JAKARTA, SUMUTPOS.CO – Kasus suap perusahan asal Inggris Rolls-Royce ke PT Garuda Indonesia Tbk menjadi momentum pemberantasan korupsi yang melibatkan sektor swasta. Hasil survei indeks persepsi korupsi atau Corruption Perception Index (CPI) 2016, rasuah di tanah air masih didominasi keterlibatan swasta untuk mempengaruhi wewenang penyelenggara negara.

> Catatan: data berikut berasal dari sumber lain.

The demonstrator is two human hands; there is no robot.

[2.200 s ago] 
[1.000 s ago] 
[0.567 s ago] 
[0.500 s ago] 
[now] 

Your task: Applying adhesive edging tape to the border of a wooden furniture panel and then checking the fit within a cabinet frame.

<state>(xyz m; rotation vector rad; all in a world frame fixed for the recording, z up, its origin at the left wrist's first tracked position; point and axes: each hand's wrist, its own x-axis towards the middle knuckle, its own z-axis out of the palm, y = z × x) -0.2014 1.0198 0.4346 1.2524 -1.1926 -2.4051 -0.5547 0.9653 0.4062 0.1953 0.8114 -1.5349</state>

Deputi Sekretaris Jenderal Transparency International (TI) Indonesia Lia Toriana menerangkan, skor CPI Indonesia pada 2016 berada di angka 37 atau hanya naik satu strip daripada sebelumnya. Skor tersebut berada di bawah rata-rata survei global CPI, yakni 43. ”Indonesia menempati urutan 90 dari 176 negara yang diukur (CPI), secara rating turun dua peringkat dari sebelumnya,” ujarnya.
Di Asia Tenggara, kenaikan tipis itu hanya mampu menyalip Thailand yang skornya turun di angka 35. Sebagai catatan, selama lima tahun berturut-turut peringkat Indonesia selalu di bawah Thailand. ”(Indonesia) belum mampu mengungguli Malaysia (49), Brunei (58), Singapura (85),” terangnya saat launching CPI 2016 di Jakarta kemarin (25/1).
Skor Indonesia hanya sedikit lebih baik daripada Filipina (35), Vietnam (33), Myanmar (28), dan Kamboja (21). Lia menjelaskan, skor CPI berada di rentang 0-100. Skor 0 dapat dipersepsikan negara sangat korup. Sebaliknya, angka 100 berarti bersih. ”Meski hanya naik tipis, kenaikan skor (Indonesia) menandakan masih berlanjutnya trens positif pemberantasan korupsi,” bebernya.
Di tingkat teratas, survei CPI global yang diperoleh dari delapan sumber data itu menempatkan Denmark (90) di urutan pertama. Kemudian disusul Selandia Baru (90), Finlandia (89), Swedia (88), dan Switzerland (86). Sedangkan deretan negara paling korup di antaranya Somalia (10), Sudan Selatan (11), dan Korea Utara (12). ”Total ada 60 persen dari 176 negara yang skornya di bawah rerata global,” imbuhnya.
Dia mengatakan, rumus kenaikan skor CPI 2016 adalah 3-2-3. Artinya, 3 merupakan sumber data penyusun CPI yang naik, 2 sumber stagnasi, dan 3 sumber menurun. Peningkatan skor itu sebenarnya bisa disumbang paket debirokratisasi, seperti penyederhanaan layanan perizinan, perpajakan, dan bongkar muat.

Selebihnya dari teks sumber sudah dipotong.